## Your task
Word for word, transcribe the listing that follows, minus any pictures.

::::::::

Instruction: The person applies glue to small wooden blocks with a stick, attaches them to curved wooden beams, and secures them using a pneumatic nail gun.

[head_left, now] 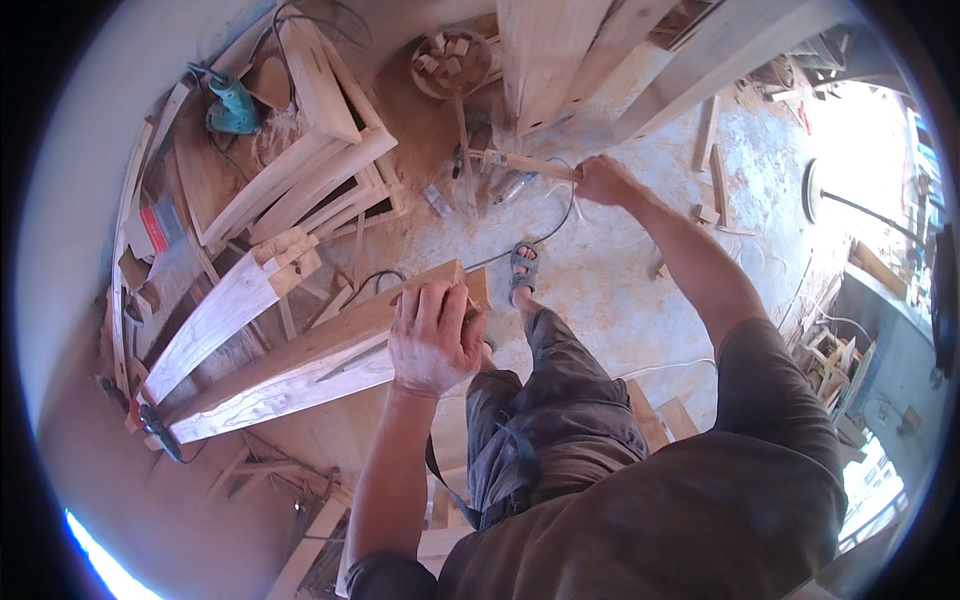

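My right hand (605, 182) is stretched out ahead, closed round the pale wooden handle of a hammer (540, 166). The hammer's head end, at the left, is hard to make out against the clutter. My left hand (432, 338) is curled with bent fingers over the near end of a thick wooden beam (300, 345). What its fingers hold, if anything, is mostly hidden; a thin grey pointed strip (352, 362) shows beside the hand, against the beam's pale side. A second beam (215, 310) with a cut end lies to the left.
A teal power tool (232, 106) sits by a wooden frame (300, 190) at the far left. Beyond stands a round pan (452, 62) of wood blocks. Large planks (550, 60) rise at the back. A dark cable (545, 235) crosses the floor near my sandalled foot (523, 268).
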Available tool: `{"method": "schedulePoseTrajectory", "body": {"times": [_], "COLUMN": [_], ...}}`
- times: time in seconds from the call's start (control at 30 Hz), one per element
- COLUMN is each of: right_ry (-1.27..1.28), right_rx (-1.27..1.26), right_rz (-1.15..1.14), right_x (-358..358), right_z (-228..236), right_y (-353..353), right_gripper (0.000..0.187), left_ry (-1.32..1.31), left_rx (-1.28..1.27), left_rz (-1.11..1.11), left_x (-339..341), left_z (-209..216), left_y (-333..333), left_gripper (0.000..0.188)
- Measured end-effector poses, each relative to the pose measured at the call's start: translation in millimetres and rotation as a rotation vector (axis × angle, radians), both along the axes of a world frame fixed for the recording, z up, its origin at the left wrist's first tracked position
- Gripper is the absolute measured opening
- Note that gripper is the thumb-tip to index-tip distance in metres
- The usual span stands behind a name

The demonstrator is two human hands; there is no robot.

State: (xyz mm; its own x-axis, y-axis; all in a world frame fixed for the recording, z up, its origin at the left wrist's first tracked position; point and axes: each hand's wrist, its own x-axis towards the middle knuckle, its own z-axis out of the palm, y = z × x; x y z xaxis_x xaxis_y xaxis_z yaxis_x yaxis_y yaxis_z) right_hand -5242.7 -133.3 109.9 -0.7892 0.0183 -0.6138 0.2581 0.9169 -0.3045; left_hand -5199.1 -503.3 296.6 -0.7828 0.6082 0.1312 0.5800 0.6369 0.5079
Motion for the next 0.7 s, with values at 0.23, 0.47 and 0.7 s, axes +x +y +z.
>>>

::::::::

## Expected output
Instruction: The person applies glue to small wooden blocks with a stick, attaches them to curved wooden beams, and secures them using a pneumatic nail gun.

[head_left, now] 

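My right hand (605, 182) is stretched out ahead, closed round the pale wooden handle of a hammer (540, 166). The hammer's head end, at the left, is hard to make out against the clutter. My left hand (432, 338) is curled with bent fingers over the near end of a thick wooden beam (300, 345). What its fingers hold, if anything, is mostly hidden; a thin grey pointed strip (352, 362) shows beside the hand, against the beam's pale side. A second beam (215, 310) with a cut end lies to the left.
A teal power tool (232, 106) sits by a wooden frame (300, 190) at the far left. Beyond stands a round pan (452, 62) of wood blocks. Large planks (550, 60) rise at the back. A dark cable (545, 235) crosses the floor near my sandalled foot (523, 268).
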Available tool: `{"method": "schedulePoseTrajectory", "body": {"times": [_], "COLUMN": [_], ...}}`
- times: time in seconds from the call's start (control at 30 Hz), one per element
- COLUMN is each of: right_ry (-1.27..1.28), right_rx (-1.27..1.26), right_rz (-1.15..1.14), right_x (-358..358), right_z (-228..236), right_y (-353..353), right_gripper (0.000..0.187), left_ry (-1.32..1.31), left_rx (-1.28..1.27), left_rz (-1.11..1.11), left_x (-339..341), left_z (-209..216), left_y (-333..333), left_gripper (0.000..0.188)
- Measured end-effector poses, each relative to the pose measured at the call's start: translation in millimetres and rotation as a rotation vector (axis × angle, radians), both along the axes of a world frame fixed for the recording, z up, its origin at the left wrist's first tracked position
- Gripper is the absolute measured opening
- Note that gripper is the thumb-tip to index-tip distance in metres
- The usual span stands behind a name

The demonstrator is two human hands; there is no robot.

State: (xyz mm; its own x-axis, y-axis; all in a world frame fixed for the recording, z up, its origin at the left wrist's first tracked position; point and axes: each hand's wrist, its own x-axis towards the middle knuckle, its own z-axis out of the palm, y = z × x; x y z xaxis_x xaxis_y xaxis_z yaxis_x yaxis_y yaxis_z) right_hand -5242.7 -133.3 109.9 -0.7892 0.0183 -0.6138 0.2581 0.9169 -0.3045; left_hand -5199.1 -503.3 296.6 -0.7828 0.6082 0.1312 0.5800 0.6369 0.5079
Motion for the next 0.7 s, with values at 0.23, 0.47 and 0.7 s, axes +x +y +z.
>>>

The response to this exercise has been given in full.